# Automatic Sustainability Objective Detection Demo

Given any sustainability report, we automatically detect objectives. The sustainability report could
- be in any format (PDF, HTML, etc.).
- have any length (a few to hundreds of pages).
- be from any domain (pharmaceutical, electronics, etc.).

For example, a sustainability report can be found [here.](https://sustainability.aboutamazon.com/pdfBuilderDownload?name=sustainability-thinking-big-december-2019)

## === Setup ===

### Importing Libraries

In [1]:
import sys
import pandas
import IPython.display

sys.path.append("../source")
import document
import data_preprocessing
import transformer_model

pandas.set_option("display.max_rows", None)
pandas.set_option("display.max_columns", None)
pandas.set_option("display.max_colwidth", None)

[nltk_data] Downloading package omw-1.4 to /home/jovyan/nltk_data...
[nltk_data]   Package omw-1.4 is already up-to-date!


### Setting up the Data Preprocessor

In [2]:
data_preprocessor = data_preprocessing.DataPreprocessing()

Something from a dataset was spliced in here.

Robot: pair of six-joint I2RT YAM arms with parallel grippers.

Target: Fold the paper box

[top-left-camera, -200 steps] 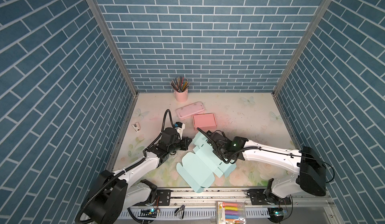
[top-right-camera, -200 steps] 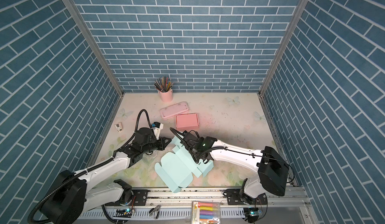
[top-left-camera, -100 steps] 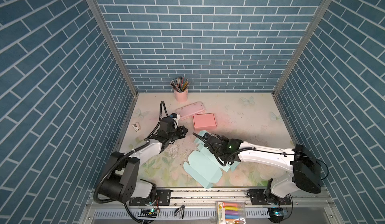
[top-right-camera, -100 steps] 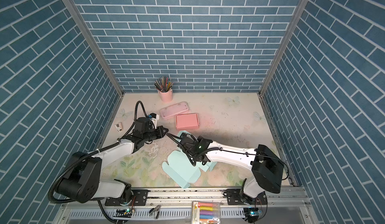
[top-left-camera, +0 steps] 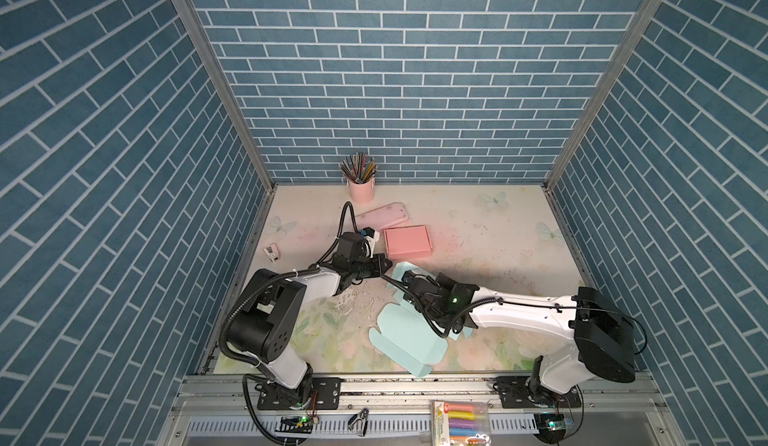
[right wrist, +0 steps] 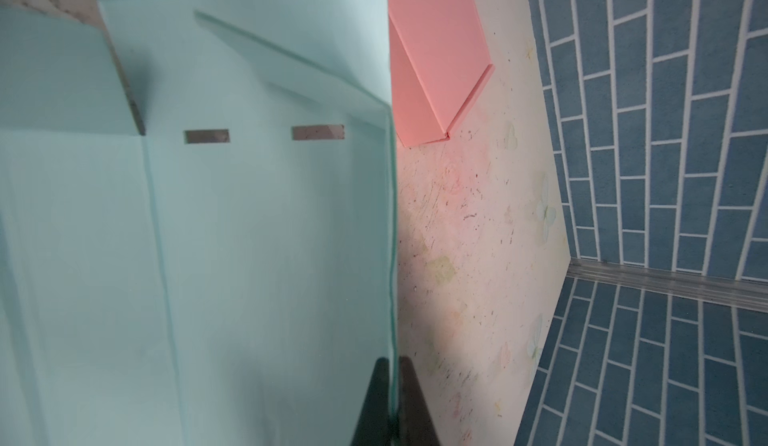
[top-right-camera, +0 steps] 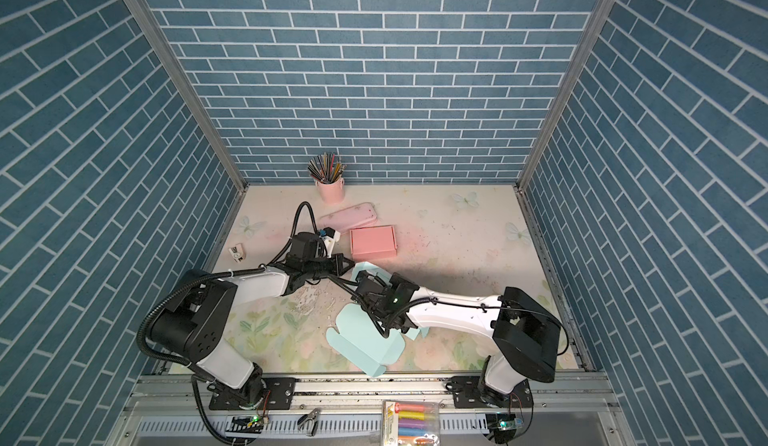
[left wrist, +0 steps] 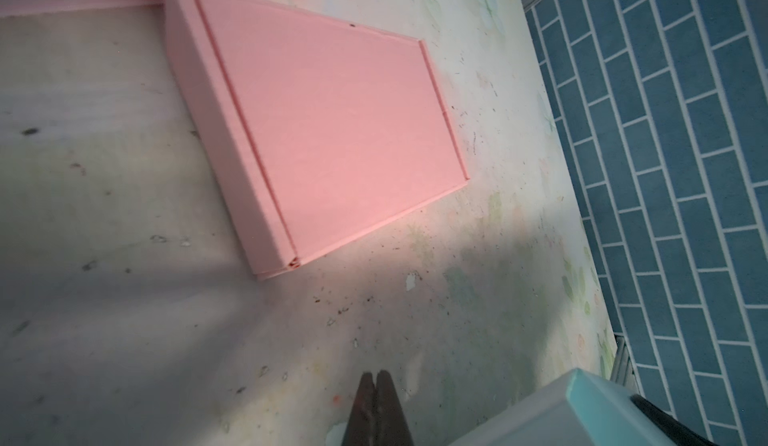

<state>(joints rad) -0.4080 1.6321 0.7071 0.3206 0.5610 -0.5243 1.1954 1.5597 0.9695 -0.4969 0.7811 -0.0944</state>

### Loading Our Trained Models

In [3]:
target_values = ["Not Goal", "Goal"]
goal_detection_model = transformer_model.TextClassification(target_values, name="climatebert/environmental-claims", 
                                                            load_from="../models/goal-detection/climatebert/environmental-claims")
target_values = ["Specific & Dated", "Specific & Undated"]
detail_detection_model = transformer_model.TextClassification(target_values, name="climatebert/environmental-claims", 
                                                              load_from="../models/detail-detection/climatebert/environmental-claims")
target_attributes = ["Due", "Baseline", "Change Number", "Change Unit"]
detail_extraction_model = transformer_model.TokenClassification(target_attributes, name="roberta-base", load_from="../models/detail-extraction/roberta-base")

### Objective Extraction Helper Function

In [4]:
def extract_objectives_from_url(url, content_type="pdf"):
    
    # Extracting Text Blocks of the Sustainability Report
    doc = document.Document(url)
    doc.content_type = content_type
    content = doc.request_url()
    parsed_content = doc.parse_content(content)
    text_blocks = doc.segment_text(parsed_content)
    tdf = pandas.DataFrame({"URL": url, "Text Blocks": text_blocks})
    
    # Running the Goal Detection Model
    tdf["text"] = tdf["Text Blocks"].copy()
    tdf = data_preprocessor.clean_text_blocks(tdf, "text", level="essential")
    tdf = data_preprocessor.filter_text_blocks(tdf, "text", keep_only_size=(0, 300))
    predictions = goal_detection_model.predict(tdf["text"].tolist())
    tdf["Goal Score"] = predictions["Goal"].values
    tdf = tdf.drop(["text"], axis=1)
    tdf = tdf.sort_values("Goal Score", ascending=False)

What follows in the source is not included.